How do we decide which model is best?
We want to avoid overfitting, which would mean we're starting to fit to the statistical noise inherent in this data. This means we need to strike a balance between explanatory/predictive power and generalizability. We use cross-validation to help us compare and rank the models according to how well they achieve this balance.
Cross-validation is a technique used to assess how well a model's predictions generalize to an independent data set. There are different ways to do this. A popular flavor of cross-validation (especially among data scientists) is called k-fold cross-validation. The basic idea is to estimate how robust your model is by systematically removing different chunks (the "folds") of the dataset, repeating the fitting process, then testing its predictive power on the folds.

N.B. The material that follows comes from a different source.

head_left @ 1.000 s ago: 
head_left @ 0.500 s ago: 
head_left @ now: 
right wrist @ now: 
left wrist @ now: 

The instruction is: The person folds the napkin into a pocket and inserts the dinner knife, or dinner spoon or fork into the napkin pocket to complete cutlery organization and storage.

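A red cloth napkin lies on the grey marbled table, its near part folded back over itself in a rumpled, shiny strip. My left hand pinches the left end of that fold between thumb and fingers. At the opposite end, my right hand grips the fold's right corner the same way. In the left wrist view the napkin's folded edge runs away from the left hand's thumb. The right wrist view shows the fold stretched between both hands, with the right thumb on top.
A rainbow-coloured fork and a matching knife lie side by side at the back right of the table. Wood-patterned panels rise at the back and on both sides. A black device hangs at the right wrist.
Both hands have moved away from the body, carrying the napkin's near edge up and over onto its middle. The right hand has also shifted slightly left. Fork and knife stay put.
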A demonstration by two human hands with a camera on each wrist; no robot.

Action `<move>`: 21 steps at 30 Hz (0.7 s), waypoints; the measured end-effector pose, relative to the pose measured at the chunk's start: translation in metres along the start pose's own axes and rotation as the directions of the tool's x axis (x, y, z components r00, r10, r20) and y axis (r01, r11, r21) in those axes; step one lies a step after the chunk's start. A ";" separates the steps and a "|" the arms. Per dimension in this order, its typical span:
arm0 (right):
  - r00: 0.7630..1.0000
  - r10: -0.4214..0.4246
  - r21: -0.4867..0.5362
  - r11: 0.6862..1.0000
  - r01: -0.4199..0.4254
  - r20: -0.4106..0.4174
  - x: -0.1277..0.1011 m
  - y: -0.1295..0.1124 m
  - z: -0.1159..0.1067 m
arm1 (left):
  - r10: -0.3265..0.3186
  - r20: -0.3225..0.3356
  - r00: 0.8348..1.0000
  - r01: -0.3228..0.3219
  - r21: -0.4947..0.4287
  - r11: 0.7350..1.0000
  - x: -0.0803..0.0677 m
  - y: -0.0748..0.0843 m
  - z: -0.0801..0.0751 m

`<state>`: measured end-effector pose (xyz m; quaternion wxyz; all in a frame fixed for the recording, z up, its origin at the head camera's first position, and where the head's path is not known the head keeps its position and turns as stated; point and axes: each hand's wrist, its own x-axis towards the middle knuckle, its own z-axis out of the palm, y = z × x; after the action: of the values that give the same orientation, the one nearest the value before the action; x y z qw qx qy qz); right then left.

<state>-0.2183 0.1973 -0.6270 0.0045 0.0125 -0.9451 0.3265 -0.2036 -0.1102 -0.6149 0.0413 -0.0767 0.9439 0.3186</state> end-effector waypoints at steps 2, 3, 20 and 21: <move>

The schematic below illustrates the procedure.
The above example illustrates a 5-fold, or k=5, cross-validation. Each fold will act as a testing set, with the remaining k−1 folds used to train the model. You fit the model using the training set and try to predict values in the current fold, which you quantify by calculating a score, such as the mean-squared prediction error (MSE). The important feature here is that you are trying to predict data that was not* used in the training stage*. When cross-validation is completed, you will have a history of scores for each model. The average score for each model can then be compared as a means for ranking and selecting a final model.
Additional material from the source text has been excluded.